End point: The drain was removed on POD 4, and the patient was discharged uneventfully.
Discussion
Surgical evacuation of subdural collection causing mass effect is the gold standard neurosurgical treatment even today. However, the use of drains for post-op drainage has been a subject of controversy, with ongoing debate due to lack of consensus.
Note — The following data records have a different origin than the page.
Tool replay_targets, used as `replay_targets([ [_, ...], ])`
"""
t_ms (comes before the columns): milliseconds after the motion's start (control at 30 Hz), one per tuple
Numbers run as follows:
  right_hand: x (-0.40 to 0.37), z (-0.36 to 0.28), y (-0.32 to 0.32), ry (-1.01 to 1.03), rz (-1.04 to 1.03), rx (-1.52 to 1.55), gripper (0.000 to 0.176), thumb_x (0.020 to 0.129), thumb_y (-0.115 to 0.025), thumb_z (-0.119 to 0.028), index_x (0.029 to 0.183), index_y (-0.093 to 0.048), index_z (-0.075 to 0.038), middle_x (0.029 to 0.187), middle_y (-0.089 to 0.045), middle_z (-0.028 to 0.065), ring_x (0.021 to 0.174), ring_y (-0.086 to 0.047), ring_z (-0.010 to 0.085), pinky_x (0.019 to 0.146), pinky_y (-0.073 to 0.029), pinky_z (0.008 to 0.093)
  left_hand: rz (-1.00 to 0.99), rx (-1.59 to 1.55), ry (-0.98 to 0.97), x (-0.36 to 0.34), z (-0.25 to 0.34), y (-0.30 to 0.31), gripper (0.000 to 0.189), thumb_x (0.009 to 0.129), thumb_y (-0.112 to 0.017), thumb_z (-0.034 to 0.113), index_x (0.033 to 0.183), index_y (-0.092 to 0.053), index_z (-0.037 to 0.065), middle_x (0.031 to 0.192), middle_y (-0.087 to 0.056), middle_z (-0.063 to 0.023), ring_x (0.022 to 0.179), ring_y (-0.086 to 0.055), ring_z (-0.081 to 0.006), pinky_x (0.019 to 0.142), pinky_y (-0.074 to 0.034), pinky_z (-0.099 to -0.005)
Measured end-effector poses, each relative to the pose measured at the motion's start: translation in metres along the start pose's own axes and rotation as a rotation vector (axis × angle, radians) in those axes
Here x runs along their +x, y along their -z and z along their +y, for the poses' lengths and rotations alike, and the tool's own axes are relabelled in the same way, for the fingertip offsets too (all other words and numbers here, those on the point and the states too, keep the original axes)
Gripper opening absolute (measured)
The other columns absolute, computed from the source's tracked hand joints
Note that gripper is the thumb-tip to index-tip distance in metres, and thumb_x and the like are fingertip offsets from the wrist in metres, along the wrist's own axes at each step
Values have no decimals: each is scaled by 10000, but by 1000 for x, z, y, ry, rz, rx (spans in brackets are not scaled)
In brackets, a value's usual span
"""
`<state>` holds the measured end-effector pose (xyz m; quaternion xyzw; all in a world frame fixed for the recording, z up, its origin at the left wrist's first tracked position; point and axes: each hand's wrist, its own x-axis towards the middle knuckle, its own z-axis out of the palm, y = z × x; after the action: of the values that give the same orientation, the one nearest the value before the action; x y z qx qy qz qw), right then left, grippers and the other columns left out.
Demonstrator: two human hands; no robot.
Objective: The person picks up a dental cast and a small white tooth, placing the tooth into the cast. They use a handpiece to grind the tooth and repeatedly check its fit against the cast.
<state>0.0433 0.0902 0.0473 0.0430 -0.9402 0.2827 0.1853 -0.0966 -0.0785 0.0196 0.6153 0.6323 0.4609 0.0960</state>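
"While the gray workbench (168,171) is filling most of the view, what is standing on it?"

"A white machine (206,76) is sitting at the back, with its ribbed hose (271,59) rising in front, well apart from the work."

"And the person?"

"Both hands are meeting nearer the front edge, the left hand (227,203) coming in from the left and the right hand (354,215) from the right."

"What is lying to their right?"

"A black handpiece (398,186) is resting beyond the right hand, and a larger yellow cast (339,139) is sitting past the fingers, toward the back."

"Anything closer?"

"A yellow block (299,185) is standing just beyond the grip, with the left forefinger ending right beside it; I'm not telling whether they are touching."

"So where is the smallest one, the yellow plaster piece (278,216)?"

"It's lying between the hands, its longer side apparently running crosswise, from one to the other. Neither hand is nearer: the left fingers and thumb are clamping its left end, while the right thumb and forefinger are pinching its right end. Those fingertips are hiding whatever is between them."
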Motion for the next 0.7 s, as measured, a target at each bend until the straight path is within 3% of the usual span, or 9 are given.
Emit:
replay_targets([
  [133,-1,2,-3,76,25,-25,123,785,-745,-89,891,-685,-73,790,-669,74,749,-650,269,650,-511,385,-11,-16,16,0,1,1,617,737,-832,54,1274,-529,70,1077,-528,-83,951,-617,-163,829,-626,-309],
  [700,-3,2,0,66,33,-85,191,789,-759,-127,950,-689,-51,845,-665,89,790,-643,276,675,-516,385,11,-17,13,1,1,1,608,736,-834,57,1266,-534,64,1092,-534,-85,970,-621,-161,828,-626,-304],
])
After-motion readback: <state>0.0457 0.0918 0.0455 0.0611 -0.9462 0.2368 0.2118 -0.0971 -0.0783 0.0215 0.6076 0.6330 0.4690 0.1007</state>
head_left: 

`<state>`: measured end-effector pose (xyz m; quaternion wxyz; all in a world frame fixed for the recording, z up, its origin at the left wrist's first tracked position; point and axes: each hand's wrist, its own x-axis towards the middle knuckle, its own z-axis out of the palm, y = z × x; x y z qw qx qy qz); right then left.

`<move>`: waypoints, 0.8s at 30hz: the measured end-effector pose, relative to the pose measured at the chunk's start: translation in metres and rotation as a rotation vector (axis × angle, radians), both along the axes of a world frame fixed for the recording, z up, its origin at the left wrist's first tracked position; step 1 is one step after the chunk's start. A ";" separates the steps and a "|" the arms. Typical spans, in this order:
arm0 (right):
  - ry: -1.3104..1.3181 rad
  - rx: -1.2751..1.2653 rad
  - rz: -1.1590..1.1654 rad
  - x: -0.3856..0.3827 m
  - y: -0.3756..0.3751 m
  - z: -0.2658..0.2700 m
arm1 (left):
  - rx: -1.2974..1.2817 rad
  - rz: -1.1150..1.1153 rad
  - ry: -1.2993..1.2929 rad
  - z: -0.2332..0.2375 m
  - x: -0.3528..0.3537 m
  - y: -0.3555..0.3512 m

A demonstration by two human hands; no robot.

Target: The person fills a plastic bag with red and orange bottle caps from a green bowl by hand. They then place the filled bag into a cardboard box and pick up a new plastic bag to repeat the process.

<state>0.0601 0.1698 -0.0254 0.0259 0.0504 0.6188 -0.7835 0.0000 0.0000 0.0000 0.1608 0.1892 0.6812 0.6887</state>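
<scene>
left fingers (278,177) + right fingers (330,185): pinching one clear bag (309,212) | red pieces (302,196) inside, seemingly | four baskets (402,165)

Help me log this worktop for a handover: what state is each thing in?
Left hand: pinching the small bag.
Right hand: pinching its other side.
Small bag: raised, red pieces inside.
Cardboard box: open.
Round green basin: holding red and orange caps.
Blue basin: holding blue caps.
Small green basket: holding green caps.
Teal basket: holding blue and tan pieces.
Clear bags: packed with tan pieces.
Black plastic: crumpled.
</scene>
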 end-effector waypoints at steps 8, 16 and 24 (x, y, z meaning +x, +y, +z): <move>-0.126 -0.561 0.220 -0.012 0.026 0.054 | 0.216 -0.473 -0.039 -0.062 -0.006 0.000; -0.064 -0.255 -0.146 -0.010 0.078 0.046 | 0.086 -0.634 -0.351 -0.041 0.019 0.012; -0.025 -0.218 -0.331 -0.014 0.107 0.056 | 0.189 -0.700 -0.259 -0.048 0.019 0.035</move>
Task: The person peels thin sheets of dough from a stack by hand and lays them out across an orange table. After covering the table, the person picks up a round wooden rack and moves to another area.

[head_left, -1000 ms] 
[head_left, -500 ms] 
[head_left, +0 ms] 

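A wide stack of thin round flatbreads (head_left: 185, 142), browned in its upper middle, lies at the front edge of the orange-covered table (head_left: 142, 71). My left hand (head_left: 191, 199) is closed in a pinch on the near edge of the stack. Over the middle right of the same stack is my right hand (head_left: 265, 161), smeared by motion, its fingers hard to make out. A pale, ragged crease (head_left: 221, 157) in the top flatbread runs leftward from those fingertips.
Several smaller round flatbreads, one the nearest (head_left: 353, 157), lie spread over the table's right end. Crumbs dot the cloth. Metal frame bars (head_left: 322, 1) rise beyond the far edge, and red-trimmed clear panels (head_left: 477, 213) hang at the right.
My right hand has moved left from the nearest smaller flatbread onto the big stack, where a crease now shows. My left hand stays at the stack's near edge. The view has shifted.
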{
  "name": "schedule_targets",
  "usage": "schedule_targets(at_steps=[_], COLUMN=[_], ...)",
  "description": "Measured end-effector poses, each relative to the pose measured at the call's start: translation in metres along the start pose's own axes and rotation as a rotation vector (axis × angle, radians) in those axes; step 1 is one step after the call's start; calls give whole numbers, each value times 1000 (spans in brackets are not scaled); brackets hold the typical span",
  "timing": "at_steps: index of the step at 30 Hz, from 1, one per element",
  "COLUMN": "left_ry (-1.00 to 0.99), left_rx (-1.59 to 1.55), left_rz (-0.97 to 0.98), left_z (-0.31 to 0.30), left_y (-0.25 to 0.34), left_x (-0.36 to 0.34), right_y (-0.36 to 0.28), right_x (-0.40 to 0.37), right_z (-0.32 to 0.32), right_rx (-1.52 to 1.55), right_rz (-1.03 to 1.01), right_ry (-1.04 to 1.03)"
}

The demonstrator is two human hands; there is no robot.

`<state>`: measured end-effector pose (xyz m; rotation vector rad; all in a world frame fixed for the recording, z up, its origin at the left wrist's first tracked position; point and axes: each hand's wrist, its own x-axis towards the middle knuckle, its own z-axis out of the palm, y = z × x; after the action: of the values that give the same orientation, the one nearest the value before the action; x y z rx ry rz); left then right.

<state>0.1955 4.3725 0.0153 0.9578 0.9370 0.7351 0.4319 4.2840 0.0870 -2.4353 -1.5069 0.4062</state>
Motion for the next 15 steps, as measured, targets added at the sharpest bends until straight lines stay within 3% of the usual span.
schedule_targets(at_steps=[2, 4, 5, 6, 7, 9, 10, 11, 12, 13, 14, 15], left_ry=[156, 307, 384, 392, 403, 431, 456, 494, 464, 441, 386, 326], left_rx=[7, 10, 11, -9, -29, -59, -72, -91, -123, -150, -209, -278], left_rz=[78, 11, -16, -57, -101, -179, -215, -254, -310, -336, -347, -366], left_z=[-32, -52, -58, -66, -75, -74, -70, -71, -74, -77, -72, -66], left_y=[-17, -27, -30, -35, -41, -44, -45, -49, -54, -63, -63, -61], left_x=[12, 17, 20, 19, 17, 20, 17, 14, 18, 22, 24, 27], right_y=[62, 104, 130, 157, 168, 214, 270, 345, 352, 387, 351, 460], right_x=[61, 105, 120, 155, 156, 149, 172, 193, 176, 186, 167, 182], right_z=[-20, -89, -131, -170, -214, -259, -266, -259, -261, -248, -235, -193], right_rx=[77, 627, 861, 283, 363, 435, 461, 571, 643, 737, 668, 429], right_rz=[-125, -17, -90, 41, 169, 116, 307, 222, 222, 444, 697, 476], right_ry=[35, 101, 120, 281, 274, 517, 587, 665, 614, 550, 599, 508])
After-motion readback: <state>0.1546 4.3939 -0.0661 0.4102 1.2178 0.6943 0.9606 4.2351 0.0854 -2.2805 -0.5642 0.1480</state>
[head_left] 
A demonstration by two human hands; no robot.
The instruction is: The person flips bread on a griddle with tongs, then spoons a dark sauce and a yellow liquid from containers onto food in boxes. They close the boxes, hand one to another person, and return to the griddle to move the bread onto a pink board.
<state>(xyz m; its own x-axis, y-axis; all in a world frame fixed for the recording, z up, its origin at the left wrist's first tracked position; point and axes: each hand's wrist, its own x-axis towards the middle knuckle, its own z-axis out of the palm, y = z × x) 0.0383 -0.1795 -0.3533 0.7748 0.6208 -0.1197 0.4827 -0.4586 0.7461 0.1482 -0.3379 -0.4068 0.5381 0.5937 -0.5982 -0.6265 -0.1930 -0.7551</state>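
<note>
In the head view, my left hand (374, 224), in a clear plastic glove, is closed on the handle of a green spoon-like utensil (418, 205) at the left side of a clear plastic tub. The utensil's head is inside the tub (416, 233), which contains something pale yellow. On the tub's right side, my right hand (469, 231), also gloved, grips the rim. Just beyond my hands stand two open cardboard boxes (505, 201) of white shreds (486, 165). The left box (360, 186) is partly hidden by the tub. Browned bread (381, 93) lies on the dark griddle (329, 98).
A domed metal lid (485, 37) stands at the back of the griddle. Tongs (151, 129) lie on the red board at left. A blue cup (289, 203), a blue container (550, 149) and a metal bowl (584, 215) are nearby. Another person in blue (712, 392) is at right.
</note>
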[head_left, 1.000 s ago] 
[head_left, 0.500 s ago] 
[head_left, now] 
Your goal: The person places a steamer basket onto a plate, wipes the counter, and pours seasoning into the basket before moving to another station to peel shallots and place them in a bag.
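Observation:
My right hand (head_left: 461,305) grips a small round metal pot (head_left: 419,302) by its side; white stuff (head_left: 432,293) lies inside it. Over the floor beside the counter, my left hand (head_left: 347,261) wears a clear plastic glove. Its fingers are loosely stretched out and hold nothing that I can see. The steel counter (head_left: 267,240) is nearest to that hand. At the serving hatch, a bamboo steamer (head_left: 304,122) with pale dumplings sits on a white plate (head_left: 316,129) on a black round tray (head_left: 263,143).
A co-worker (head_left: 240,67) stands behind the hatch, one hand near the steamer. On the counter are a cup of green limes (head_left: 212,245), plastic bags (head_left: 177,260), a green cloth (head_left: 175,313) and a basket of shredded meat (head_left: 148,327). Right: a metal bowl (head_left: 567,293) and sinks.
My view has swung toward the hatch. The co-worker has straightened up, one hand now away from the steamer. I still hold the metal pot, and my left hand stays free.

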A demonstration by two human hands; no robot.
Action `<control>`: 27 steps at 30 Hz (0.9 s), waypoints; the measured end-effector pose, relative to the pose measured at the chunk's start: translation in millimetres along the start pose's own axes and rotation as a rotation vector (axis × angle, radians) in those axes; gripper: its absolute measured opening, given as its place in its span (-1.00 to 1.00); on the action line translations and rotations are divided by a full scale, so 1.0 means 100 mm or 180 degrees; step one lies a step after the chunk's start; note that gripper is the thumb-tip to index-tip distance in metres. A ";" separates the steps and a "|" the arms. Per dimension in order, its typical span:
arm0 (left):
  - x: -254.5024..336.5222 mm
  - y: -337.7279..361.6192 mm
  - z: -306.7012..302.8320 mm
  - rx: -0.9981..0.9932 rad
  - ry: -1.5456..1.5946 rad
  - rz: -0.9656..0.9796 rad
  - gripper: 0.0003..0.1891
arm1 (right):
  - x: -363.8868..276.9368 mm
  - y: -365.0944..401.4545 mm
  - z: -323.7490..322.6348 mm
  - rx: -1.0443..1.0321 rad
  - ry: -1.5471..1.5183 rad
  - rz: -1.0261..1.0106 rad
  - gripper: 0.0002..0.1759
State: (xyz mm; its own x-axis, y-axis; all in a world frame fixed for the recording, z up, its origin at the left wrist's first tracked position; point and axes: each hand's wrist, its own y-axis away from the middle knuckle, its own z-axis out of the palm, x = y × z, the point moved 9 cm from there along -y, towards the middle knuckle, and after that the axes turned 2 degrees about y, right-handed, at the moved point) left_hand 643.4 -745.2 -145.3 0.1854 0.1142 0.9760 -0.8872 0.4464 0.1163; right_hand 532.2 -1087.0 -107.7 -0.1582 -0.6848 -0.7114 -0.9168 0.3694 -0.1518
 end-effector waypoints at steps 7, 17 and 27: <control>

Santarius et al[10] demonstrated lower recurrence rates in patients in whom subdural or subgaleal drain was used as compared with no drain group at 6 months of follow-up demonstrating the benefits of using a closed drainage system. Gazzeri et al[11] and Zumofen et al[12] reported fresh intracranial hematoma(s) with the use of subdural drain. Although studies have shown that subdural and subgaleal drainage systems have a higher cure rate and a lower risk of recurrence,[13] they both have significant disadvantages. It is dangerous to place any kind of drain inside the subdural space due to risk of injury to the friable brain and/or vessels. On the other hand, a subgaleal drain is not directly communicating with the subdural space and hence is highly inefficient in draining the CSDH. The DA-Fix fits into the burr hole with no protruding parts within the subdural space, hence providing with the drainage advantage of subdural drain and a noninvasive attribute similar to the subgaleal drainage system. Since the DA-Fix is not in direct contact with the brain tissue and inner membranes of CSDH, theoretically, there is no risk of acute cerebral hemorrhage, thus making it favorable for high-risk patient(s).
Conclusion
We describe a novel noncontact, controlled suction integrated into a burr hole cap that has not been tried/designed before. Our invention provides a safe and efficient way of draining the CDSH with a novel detachable suction attachment. This invention has the potential to dramatically reduce the recurrence and complication rates of CSDH.